DATA SEGMENT:
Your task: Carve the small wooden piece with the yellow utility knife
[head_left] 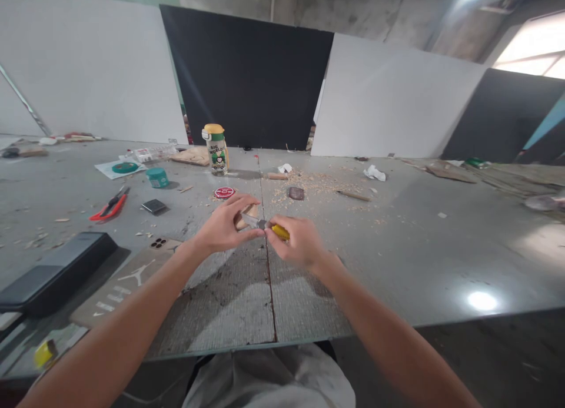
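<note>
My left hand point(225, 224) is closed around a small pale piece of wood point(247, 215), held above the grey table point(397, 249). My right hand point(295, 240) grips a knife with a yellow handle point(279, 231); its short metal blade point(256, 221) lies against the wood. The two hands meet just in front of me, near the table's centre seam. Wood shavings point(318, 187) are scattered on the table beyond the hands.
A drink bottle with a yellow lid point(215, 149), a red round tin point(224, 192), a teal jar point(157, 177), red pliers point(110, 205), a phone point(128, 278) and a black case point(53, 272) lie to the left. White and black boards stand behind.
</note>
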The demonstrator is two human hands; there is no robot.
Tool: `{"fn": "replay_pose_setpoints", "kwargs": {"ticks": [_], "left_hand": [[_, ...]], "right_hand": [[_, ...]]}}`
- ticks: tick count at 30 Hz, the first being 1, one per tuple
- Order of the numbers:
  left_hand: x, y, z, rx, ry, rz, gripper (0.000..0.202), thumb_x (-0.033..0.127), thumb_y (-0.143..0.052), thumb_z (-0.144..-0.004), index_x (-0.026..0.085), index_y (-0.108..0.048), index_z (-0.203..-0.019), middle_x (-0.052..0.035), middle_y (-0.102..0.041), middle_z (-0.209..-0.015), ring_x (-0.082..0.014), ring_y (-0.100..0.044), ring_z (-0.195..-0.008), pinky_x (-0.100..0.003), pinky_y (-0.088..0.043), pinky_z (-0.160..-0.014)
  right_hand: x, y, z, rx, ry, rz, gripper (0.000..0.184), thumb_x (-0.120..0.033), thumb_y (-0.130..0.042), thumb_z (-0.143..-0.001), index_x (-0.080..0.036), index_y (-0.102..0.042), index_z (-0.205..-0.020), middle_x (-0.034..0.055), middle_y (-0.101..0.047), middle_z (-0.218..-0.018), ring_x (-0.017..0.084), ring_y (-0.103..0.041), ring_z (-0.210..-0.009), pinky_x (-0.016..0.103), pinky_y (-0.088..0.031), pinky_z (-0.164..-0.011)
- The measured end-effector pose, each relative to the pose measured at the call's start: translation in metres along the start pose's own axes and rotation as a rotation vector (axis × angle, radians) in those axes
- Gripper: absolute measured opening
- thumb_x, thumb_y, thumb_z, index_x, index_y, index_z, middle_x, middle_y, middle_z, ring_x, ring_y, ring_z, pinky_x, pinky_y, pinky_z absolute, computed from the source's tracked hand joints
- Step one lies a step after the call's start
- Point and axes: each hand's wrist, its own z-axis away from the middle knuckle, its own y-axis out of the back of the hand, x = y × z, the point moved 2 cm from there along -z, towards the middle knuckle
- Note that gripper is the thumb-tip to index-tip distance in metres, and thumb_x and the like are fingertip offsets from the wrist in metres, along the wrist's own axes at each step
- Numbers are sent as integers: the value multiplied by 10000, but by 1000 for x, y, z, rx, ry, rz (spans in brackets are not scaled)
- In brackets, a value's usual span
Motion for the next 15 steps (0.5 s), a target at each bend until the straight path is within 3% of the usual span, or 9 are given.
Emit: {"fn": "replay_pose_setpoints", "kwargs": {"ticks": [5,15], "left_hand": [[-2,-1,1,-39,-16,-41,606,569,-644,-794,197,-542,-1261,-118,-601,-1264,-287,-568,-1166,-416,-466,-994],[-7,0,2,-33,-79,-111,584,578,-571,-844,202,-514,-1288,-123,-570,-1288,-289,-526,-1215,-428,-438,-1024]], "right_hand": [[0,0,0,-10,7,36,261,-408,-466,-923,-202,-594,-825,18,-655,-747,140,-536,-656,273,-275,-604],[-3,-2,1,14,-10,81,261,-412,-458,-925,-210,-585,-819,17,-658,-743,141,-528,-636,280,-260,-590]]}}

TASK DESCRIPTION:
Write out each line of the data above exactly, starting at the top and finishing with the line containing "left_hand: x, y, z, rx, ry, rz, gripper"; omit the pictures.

REPLY TO THE TASK:
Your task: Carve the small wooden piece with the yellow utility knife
[head_left] 
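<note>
My left hand point(225, 224) is closed around a small pale piece of wood point(247, 215), held above the grey table point(397, 249). My right hand point(295, 240) grips a knife with a yellow handle point(279, 231); its short metal blade point(256, 221) lies against the wood. The two hands meet just in front of me, near the table's centre seam. Wood shavings point(318, 187) are scattered on the table beyond the hands.
A drink bottle with a yellow lid point(215, 149), a red round tin point(224, 192), a teal jar point(157, 177), red pliers point(110, 205), a phone point(128, 278) and a black case point(53, 272) lie to the left. White and black boards stand behind.
</note>
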The demonstrator is two human hands; there is no robot.
Tool: `{"fn": "replay_pose_setpoints", "kwargs": {"ticks": [_], "left_hand": [[_, ...]], "right_hand": [[_, ...]]}}`
- ticks: tick count at 30 Hz, the first being 1, one per tuple
- Order of the numbers:
  left_hand: x, y, z, rx, ry, rz, gripper (0.000..0.202), thumb_x (-0.033..0.127), thumb_y (-0.143..0.052), thumb_z (-0.144..-0.004), index_x (-0.026..0.085), index_y (-0.108..0.048), index_z (-0.203..-0.019), middle_x (-0.052..0.035), middle_y (-0.102..0.041), middle_z (-0.209..-0.015), ring_x (-0.082..0.014), ring_y (-0.100..0.044), ring_z (-0.195..-0.008), pinky_x (-0.100..0.003), pinky_y (-0.088..0.043), pinky_z (-0.160..-0.014)

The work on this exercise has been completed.